I have the following problem: I have a data set like the one below:
library(data.table)
dt <-
data.table(
student = c(rep(1, 8), rep(2, 8)),
year = rep(2001:2008, 2),
track = c(rep("Highschool", 3), rep("Vocational", 2), rep("Uni", 1), rep("Vocational", 2),
rep("Vocational", 2), rep("Highschool", 4), rep("Vocational", 2))
)
# student year track
# 1: 1 2001 Highschool
# 2: 1 2002 Highschool
# 3: 1 2003 Highschool
# 4: 1 2004 Vocational
# 5: 1 2005 Vocational
# 6: 1 2006 Uni
# 7: 1 2007 Vocational
# 8: 1 2008 Vocational
# 9: 2 2001 Vocational
#10: 2 2002 Vocational
#11: 2 2003 Highschool
#12: 2 2004 Highschool
#13: 2 2005 Highschool
#14: 2 2006 Highschool
#15: 2 2007 Vocational
#16: 2 2008 Vocational
As you can see, the data chronologically tracks in which type of education a student is in a given year. I would like to assign unique identifiers to the track the number of program type that a student is enrolled in while keeping the chronological ordering.
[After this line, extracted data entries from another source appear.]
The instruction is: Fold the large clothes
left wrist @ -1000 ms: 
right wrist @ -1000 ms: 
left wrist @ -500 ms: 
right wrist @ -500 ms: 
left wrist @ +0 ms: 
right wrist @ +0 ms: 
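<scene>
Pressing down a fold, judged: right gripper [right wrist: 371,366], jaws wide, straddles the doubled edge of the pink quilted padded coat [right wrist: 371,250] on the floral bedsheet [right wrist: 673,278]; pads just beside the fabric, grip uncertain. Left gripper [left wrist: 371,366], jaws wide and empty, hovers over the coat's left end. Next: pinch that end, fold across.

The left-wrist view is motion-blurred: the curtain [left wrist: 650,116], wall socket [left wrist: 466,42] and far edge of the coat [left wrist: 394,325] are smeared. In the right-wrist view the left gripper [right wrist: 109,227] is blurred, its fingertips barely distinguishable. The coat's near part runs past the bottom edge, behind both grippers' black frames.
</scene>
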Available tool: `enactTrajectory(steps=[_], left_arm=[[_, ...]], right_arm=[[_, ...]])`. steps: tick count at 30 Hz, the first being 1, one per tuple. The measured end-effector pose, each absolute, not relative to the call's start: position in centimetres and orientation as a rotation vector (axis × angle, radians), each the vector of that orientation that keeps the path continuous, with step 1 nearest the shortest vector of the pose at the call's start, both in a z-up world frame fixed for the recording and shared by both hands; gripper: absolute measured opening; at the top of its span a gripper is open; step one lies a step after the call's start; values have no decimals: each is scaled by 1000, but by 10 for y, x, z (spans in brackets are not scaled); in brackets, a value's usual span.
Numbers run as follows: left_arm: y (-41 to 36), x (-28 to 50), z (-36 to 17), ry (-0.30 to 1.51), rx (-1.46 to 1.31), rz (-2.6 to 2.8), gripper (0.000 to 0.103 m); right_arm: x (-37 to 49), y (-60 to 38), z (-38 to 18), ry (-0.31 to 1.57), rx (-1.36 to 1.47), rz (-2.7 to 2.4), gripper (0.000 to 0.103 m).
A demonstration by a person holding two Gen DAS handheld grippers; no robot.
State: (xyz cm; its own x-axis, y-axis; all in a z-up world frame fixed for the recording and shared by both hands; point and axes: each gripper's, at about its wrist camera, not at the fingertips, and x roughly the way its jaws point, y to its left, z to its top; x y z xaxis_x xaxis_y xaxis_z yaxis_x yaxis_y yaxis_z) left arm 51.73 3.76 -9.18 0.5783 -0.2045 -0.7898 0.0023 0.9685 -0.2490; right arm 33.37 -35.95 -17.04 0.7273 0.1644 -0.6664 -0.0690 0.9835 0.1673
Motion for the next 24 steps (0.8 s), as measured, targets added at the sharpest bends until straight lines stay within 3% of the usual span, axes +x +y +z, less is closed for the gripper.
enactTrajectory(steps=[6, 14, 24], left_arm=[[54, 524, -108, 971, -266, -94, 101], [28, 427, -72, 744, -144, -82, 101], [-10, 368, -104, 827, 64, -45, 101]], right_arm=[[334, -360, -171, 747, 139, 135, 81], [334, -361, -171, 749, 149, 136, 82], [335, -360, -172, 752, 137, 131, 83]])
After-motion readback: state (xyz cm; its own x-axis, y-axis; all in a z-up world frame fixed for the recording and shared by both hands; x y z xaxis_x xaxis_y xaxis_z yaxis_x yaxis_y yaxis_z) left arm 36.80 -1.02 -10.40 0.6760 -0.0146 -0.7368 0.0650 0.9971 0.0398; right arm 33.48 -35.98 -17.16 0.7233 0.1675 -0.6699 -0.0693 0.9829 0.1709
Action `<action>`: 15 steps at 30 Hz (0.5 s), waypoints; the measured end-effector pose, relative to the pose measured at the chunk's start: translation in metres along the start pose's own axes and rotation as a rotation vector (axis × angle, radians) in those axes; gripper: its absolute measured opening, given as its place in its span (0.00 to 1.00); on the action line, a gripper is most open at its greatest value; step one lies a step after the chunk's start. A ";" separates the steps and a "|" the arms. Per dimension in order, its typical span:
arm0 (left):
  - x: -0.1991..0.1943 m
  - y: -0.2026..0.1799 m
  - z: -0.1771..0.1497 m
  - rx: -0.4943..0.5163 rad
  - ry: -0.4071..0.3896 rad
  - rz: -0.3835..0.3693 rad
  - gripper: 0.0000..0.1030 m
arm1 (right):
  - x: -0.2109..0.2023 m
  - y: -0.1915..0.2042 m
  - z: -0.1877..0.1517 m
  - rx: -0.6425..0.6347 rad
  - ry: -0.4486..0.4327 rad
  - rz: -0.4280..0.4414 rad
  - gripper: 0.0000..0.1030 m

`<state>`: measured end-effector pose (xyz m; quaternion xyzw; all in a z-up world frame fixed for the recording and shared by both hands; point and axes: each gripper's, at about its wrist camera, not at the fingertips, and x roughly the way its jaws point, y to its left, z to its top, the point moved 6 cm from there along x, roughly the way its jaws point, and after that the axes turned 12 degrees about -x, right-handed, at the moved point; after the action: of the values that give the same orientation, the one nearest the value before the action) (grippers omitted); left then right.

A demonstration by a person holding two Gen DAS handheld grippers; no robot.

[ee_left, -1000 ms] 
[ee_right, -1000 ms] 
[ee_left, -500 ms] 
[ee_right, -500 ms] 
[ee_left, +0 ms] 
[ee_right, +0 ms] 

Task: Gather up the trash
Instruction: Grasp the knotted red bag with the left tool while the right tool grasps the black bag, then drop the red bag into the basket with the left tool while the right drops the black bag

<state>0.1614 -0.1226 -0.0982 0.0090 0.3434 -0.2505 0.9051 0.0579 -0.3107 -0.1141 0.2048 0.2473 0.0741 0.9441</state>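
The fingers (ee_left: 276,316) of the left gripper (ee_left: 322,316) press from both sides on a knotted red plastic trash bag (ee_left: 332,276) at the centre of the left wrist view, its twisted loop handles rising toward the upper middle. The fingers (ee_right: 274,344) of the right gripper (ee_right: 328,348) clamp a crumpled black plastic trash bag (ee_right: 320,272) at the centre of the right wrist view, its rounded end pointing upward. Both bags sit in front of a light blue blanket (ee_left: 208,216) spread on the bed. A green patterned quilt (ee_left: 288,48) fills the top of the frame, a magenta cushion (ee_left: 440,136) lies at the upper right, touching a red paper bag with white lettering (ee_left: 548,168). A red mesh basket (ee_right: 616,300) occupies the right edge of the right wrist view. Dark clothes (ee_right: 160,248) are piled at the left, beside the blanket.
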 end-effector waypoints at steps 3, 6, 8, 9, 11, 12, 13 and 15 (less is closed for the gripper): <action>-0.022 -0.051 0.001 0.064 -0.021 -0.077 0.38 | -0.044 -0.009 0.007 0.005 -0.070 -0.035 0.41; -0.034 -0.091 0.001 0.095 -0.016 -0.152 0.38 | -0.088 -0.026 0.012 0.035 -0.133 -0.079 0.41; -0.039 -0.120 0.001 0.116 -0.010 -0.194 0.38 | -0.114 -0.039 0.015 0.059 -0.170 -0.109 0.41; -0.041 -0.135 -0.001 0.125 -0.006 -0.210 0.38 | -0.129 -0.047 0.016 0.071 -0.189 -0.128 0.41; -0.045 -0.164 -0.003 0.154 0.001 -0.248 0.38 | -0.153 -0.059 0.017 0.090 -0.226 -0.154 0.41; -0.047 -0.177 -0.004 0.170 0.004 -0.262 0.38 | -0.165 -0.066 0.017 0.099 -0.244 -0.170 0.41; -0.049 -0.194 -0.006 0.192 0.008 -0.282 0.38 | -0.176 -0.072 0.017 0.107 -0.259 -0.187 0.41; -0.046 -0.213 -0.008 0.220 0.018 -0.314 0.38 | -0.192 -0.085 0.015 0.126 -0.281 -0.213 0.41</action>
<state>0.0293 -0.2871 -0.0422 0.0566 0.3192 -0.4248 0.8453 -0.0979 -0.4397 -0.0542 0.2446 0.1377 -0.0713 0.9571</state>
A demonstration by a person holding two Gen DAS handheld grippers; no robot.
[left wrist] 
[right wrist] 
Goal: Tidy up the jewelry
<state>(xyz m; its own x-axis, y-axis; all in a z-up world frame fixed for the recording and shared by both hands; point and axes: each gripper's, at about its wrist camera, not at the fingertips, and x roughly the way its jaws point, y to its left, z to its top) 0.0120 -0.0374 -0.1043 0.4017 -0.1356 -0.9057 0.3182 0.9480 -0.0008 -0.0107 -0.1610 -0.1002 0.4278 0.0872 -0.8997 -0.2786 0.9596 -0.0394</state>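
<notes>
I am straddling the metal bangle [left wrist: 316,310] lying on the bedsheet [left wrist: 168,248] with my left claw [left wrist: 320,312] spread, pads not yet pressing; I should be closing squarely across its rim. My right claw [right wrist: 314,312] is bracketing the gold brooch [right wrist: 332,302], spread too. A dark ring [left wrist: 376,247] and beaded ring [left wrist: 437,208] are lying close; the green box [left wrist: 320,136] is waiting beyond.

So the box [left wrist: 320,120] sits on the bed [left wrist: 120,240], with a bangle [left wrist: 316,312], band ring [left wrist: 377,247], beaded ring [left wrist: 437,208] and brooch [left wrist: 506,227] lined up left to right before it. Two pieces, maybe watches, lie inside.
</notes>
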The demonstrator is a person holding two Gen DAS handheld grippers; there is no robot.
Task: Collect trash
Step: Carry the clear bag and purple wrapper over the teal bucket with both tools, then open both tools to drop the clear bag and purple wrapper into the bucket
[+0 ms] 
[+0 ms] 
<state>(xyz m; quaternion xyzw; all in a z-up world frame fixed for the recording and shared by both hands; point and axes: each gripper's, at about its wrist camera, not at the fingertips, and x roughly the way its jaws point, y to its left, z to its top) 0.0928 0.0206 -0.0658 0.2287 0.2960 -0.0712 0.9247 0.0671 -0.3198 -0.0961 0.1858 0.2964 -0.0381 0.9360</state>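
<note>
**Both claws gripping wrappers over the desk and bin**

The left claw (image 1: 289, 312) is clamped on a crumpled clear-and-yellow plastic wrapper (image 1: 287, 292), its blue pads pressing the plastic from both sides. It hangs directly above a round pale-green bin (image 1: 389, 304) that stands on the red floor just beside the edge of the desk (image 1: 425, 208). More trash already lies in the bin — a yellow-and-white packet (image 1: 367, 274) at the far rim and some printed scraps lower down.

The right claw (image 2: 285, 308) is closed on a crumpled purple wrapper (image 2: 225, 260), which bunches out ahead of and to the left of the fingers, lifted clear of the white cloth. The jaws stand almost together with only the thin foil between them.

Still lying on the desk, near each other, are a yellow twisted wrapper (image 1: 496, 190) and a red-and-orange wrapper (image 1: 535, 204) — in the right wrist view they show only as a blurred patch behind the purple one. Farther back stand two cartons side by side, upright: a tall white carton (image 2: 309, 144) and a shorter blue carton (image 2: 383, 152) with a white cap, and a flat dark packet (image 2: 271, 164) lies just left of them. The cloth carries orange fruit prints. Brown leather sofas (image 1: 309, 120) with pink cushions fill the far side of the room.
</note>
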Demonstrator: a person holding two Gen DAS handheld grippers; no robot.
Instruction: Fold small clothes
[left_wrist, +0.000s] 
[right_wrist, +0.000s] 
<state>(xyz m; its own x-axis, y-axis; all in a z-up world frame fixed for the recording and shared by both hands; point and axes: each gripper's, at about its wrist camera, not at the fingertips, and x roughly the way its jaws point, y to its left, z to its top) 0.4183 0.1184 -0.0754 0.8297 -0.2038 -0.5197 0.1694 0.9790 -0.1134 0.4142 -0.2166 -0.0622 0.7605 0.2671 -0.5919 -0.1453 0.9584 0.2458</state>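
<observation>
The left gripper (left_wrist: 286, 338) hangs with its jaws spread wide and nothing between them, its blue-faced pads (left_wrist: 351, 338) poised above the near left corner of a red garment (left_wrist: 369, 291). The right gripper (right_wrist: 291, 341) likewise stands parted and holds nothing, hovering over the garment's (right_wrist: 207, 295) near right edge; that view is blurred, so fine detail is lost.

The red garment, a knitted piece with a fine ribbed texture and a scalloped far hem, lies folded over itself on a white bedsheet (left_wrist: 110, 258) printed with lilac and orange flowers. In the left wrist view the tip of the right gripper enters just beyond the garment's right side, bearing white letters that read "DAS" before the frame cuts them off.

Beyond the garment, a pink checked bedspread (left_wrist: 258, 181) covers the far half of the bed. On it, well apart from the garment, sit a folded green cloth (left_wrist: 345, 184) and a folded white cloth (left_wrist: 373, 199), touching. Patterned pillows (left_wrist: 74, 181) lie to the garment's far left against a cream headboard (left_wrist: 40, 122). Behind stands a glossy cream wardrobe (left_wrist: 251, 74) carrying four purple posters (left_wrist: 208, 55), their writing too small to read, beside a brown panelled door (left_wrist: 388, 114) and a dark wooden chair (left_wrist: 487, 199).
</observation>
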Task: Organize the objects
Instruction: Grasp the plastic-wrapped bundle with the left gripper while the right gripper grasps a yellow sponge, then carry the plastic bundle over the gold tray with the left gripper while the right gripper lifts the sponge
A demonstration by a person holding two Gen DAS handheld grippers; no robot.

Hence, I would like that my data.table looks like this:
dt[, tracker := c(rep(1, 3), rep(2, 2), rep(3, 1), rep(4, 2),
rep(1, 2), rep(2, 4), rep(3, 2))]
# student year track tracker
# 1: 1 2001 Highschool 1
# 2: 1 2002 Highschool 1
# 3: 1 2003 Highschool 1
# 4: 1 2004 Vocational 2
# 5: 1 2005 Vocational 2
# 6: 1 2006 Uni 3
# 7: 1 2007 Vocational 4
# 8: 1 2008 Vocational 4
# 9: 2 2001 Vocational 1
#10: 2 2002 Vocational 1
#11: 2 2003 Highschool 2
#12: 2 2004 Highschool 2
#13: 2 2005 Highschool 2
#14: 2 2006 Highschool 2
#15: 2 2007 Vocational 3
#16: 2 2008 Vocational 3
I have now come up with the following solution:
dt[, helper := ifelse(shift(track) == track, 0, 1)]
dt[1, helper := 0]
dt[, tracker := cumsum(helper) + 1, by = "student"]
dt
# student year track helper tracker
# 1: 1 2001 Highschool 0 1
# 2: 1 2002 Highschool 0 1
# 3: 1 2003 Highschool 0 1
# 4: 1 2004 Vocational 1 2
# 5: 1 2005 Vocational 0 2
# 6: 1 2006 Uni 1 3
# 7: 1 2007 Vocational 1 4
# 8: 1 2008 Vocational 0 4
# 9: 2 2001 Vocational 0 1
#10: 2 2002 Vocational 0 1
#11: 2 2003 Highschool 1 2
#12: 2 2004 Highschool 0 2
#13: 2 2005 Highschool 0 2
#14: 2 2006 Highschool 0 2
#15: 2 2007 Vocational 1 3
#16: 2 2008 Vocational 0 3
Now I am wondering: is there a more "direct" way to achieve my goal either using data.table/dplyr/base syntax?